▶ [Problem statement]
Return, from the data that follows, each line that holds the word "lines".

Items from a data source:
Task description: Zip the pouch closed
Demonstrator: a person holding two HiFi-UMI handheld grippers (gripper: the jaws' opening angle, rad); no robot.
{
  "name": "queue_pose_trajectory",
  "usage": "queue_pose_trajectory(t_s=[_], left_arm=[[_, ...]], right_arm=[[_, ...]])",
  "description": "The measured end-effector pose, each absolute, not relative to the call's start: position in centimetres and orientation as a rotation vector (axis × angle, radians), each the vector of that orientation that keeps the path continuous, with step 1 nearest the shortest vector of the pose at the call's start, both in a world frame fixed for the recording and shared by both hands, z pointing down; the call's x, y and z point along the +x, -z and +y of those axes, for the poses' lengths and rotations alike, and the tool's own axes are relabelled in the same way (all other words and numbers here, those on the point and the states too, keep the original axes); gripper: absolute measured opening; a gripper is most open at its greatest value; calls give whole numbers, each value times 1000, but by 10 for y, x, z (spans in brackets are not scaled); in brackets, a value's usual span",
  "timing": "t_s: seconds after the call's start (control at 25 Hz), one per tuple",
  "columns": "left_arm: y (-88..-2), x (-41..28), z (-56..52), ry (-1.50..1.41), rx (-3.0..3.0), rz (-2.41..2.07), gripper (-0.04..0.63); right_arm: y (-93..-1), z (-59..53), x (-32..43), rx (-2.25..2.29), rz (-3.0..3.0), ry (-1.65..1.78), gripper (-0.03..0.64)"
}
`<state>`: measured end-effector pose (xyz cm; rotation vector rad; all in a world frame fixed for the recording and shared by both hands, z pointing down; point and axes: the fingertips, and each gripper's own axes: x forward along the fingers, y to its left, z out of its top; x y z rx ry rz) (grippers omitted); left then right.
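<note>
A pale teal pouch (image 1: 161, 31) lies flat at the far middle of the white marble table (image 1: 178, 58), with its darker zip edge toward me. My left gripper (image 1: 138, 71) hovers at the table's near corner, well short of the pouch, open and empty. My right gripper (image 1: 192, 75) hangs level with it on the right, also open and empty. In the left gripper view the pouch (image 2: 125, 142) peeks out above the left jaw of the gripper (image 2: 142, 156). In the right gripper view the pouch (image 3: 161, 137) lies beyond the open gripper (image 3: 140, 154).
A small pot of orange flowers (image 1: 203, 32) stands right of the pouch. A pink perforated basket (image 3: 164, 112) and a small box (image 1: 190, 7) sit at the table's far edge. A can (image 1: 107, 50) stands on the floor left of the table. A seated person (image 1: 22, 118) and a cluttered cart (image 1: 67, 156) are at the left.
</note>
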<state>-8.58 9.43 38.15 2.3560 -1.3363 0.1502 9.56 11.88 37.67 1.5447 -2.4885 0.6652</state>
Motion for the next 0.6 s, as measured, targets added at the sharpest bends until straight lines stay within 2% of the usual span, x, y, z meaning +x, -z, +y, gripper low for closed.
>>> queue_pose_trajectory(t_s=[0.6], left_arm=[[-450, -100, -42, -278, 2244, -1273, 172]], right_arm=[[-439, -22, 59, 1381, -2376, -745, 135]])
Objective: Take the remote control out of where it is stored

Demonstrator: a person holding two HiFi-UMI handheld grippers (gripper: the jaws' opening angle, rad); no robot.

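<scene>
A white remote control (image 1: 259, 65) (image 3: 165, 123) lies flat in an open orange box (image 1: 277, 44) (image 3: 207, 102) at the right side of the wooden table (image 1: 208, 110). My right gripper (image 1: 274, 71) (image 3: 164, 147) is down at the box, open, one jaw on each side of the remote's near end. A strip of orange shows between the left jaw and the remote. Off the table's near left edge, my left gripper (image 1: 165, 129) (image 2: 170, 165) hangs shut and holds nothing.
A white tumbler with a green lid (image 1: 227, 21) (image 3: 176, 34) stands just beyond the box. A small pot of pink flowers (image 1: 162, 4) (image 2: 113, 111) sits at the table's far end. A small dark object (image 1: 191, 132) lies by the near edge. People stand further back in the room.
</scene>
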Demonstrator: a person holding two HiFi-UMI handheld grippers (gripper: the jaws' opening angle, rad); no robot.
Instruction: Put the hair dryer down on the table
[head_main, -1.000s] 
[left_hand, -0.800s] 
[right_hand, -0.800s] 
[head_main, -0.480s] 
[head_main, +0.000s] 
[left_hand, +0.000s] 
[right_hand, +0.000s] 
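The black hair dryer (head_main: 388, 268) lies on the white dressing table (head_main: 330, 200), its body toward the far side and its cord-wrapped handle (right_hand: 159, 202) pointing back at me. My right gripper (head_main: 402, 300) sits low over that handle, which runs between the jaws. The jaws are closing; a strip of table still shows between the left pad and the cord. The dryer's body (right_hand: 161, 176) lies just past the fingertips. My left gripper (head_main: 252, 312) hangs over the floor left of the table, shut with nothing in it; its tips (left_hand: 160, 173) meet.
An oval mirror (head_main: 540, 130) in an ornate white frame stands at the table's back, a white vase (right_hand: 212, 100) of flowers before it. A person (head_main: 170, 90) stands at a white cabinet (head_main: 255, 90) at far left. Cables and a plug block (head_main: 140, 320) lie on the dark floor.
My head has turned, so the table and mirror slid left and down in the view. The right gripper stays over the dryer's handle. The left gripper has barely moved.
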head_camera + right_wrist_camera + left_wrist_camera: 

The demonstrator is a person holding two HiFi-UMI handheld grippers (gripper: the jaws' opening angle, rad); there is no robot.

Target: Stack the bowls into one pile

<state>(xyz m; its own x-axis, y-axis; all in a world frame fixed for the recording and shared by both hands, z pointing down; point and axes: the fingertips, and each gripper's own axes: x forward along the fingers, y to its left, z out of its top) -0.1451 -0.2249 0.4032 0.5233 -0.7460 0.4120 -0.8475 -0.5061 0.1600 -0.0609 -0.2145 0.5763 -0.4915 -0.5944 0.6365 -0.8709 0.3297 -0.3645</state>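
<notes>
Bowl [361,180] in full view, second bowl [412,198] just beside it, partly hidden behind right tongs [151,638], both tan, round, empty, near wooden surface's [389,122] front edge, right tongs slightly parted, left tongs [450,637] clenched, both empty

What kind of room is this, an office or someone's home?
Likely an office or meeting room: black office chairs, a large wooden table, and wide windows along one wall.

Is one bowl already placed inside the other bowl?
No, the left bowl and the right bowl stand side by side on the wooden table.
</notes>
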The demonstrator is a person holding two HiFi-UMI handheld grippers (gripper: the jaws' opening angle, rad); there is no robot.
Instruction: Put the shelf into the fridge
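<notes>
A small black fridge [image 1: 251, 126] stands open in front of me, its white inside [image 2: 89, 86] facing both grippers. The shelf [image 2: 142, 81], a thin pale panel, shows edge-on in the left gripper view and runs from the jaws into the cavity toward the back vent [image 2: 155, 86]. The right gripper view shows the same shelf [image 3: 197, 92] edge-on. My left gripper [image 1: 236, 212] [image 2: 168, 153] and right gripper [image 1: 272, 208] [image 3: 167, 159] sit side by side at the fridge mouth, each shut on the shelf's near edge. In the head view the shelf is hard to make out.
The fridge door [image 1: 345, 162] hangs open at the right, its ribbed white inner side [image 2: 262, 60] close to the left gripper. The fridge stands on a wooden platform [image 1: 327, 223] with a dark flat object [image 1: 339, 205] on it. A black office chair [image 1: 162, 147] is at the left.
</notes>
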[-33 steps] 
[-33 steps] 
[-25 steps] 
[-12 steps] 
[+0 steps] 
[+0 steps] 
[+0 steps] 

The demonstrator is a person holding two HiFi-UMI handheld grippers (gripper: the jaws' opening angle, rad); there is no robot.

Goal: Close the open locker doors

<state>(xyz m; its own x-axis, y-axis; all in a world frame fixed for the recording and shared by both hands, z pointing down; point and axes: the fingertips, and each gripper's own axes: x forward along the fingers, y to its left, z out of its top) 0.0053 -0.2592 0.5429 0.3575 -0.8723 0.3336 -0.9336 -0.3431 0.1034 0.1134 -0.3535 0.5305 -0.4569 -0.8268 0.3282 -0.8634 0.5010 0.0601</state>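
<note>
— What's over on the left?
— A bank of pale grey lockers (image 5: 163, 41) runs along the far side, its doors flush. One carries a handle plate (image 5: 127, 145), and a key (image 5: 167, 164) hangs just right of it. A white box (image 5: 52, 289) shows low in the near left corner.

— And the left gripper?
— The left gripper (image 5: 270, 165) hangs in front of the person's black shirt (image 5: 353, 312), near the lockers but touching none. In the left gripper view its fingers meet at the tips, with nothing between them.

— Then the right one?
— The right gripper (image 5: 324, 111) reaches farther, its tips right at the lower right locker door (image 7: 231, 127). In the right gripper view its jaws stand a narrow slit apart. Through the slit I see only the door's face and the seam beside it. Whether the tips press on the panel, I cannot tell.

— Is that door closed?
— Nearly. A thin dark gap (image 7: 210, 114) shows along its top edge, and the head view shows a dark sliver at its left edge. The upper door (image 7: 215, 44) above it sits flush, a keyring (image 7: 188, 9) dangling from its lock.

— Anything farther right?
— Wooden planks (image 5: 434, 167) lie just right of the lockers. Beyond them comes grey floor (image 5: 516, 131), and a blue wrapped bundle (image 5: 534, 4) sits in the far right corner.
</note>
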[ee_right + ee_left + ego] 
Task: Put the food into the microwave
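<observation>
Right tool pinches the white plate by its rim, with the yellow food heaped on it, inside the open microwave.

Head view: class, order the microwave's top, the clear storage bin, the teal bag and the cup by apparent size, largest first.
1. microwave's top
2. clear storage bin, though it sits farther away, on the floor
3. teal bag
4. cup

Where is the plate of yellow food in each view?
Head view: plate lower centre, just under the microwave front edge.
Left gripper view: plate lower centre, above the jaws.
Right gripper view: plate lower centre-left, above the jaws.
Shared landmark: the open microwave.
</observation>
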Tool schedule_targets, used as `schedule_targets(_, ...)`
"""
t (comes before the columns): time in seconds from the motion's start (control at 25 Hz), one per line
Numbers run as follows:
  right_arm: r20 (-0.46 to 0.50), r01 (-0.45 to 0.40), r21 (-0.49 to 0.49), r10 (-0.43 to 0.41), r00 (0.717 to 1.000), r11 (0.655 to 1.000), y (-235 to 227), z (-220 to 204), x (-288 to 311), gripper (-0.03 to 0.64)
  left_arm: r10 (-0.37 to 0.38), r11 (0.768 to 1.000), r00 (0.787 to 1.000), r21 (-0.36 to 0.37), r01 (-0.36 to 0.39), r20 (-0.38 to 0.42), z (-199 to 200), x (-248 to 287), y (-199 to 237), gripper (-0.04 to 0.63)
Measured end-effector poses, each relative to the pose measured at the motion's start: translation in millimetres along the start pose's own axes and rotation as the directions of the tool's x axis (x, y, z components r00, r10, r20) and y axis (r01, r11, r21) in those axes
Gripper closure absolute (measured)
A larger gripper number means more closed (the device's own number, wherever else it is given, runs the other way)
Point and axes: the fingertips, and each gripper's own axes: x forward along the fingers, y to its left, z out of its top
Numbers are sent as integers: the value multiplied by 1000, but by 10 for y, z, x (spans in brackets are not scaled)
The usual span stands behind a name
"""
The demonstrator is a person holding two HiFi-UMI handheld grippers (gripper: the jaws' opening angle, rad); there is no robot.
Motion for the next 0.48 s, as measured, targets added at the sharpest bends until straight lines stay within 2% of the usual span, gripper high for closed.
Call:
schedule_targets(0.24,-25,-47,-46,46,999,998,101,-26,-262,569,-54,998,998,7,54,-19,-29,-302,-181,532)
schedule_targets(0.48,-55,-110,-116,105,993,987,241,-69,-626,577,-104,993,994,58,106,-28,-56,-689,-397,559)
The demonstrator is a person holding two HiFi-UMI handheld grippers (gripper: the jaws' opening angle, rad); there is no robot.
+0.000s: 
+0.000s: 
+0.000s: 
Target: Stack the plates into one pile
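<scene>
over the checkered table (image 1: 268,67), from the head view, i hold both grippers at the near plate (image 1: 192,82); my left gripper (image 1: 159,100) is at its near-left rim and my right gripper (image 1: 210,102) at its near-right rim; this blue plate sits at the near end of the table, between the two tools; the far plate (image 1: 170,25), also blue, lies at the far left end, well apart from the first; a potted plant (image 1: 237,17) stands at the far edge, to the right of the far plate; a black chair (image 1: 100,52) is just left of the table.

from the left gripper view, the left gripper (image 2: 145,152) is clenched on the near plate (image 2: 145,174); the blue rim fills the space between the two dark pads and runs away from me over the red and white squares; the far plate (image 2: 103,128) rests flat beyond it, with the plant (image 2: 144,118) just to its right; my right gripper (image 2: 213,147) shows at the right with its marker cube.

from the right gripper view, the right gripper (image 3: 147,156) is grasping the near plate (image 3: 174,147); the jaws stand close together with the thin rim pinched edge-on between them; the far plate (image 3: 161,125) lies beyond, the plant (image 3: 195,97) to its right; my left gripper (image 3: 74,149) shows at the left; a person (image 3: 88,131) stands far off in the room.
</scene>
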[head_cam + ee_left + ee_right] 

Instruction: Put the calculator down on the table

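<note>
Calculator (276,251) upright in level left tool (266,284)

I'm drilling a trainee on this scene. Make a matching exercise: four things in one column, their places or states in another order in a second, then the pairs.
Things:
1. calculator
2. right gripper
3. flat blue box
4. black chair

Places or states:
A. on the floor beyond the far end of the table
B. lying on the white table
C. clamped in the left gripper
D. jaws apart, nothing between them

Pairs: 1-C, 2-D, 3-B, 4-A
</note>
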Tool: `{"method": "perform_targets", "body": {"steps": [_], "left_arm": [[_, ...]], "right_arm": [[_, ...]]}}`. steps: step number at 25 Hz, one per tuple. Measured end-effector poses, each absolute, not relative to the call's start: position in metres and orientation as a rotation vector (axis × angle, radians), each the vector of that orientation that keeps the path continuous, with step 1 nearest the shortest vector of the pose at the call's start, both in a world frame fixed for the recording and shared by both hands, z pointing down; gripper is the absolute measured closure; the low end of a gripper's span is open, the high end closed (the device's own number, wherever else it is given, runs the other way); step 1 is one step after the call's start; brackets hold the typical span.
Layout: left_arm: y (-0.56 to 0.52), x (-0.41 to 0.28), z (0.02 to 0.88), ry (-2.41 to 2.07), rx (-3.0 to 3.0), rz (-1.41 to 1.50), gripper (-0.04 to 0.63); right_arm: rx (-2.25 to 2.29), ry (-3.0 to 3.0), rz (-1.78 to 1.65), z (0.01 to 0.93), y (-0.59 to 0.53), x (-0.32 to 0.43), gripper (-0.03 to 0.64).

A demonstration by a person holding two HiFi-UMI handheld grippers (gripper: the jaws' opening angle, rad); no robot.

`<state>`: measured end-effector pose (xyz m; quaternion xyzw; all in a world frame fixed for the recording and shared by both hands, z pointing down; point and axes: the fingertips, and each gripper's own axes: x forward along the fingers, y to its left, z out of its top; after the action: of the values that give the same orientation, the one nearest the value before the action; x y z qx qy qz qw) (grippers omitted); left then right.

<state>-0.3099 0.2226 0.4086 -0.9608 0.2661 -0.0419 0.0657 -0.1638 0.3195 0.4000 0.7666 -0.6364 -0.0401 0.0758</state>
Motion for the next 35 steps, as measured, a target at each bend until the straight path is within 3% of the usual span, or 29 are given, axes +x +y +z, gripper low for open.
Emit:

▶ [Solved exercise]
Motion for the next 0.6 s, as measured, targets added at the sharpest bends until straight lines stay within 2% of the usual span, x, y, z meaning +x, -z, +y, gripper low for closed.
Motion for the next 0.48 s, as measured, targets added at the sharpest bends until straight lines stay within 2% of the usual span, gripper high for closed.

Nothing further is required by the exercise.